From the very first line down to the line containing "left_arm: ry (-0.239", write out the material exactly as it appears, and no more.
------------------------
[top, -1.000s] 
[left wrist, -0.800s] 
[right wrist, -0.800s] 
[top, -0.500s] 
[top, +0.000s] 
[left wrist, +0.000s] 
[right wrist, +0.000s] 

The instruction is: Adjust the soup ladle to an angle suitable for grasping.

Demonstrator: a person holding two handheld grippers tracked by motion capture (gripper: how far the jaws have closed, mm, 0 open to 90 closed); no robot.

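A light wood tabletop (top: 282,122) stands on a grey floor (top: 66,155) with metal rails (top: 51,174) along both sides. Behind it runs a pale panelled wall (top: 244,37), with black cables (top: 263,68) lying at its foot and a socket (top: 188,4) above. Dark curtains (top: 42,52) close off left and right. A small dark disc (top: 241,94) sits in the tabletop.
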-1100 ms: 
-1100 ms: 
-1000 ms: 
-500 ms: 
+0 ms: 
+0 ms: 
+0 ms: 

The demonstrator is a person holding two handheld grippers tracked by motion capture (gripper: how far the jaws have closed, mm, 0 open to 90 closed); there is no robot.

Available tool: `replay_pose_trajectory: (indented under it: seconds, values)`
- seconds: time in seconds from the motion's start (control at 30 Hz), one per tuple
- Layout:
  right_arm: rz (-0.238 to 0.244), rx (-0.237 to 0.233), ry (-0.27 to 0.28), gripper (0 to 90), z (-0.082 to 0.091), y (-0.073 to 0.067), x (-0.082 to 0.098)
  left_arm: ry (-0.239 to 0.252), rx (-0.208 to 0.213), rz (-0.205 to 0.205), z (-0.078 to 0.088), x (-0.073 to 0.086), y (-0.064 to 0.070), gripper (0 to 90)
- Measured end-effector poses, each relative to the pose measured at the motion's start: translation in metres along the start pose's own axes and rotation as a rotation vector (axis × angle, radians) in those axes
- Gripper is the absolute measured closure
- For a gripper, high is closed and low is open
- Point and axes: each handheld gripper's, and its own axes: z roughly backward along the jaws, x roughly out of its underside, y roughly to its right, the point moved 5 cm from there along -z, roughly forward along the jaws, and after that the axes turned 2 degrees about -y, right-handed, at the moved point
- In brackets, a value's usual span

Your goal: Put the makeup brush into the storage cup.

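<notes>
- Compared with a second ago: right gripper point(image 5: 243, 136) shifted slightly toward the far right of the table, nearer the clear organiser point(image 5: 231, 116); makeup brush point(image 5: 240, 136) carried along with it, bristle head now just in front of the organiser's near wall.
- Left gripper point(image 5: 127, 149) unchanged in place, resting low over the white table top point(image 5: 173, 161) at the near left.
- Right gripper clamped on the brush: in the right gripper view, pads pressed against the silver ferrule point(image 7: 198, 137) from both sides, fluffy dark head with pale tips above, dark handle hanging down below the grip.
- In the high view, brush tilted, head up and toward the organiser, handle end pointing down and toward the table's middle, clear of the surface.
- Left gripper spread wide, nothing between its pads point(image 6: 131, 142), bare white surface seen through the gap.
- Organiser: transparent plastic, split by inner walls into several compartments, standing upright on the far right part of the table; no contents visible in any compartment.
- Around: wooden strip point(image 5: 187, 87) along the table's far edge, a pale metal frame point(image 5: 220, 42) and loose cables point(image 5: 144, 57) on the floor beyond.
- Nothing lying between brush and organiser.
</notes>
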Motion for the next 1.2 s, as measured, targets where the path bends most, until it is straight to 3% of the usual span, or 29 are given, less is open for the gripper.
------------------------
▸ TASK SOLUTION:
[top, -1.000s] 
[left wrist, -0.800s] 
[right wrist, -0.800s] 
[top, -0.500s] 
[top, +0.000s] 
[left wrist, +0.000s] 
[right wrist, +0.000s] 

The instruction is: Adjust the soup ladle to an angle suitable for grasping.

Demonstrator: a person holding two handheld grippers tracked by motion capture (gripper: how far the jaws have closed, mm, 0 open to 90 closed); no robot.

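A light wood tabletop (top: 282,122) stands on a grey floor (top: 66,155) with metal rails (top: 51,174) along both sides. Behind it runs a pale panelled wall (top: 244,37), with black cables (top: 263,68) lying at its foot and a socket (top: 188,4) above. Dark curtains (top: 42,52) close off left and right. A small dark disc (top: 241,94) sits in the tabletop.
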-1100 ms: 
-1100 ms: 
-1000 ms: 
-500 ms: 
+0 ms: 
+0 ms: 
+0 ms: 

The demonstrator is a person holding two handheld grippers tracked by motion capture (gripper: how far the jaws have closed, mm, 0 open to 90 closed); there is no robot.

Available tool: `replay_pose_trajectory: (indented under it: seconds, values)`
- seconds: time in seconds from the motion's start (control at 30 Hz), one per tuple
- Layout:
  right_arm: rz (-0.238 to 0.244), rx (-0.237 to 0.233), ry (-0.27 to 0.28), gripper (0 to 90), z (-0.082 to 0.091), y (-0.073 to 0.067), x (-0.082 to 0.098)
  left_arm: ry (-0.239 to 0.252), rx (-0.208 to 0.213), rz (-0.205 to 0.205), z (-0.078 to 0.088), x (-0.073 to 0.086), y (-0.064 to 0.070), gripper (0 to 90)

Nothing remains to be added to the response.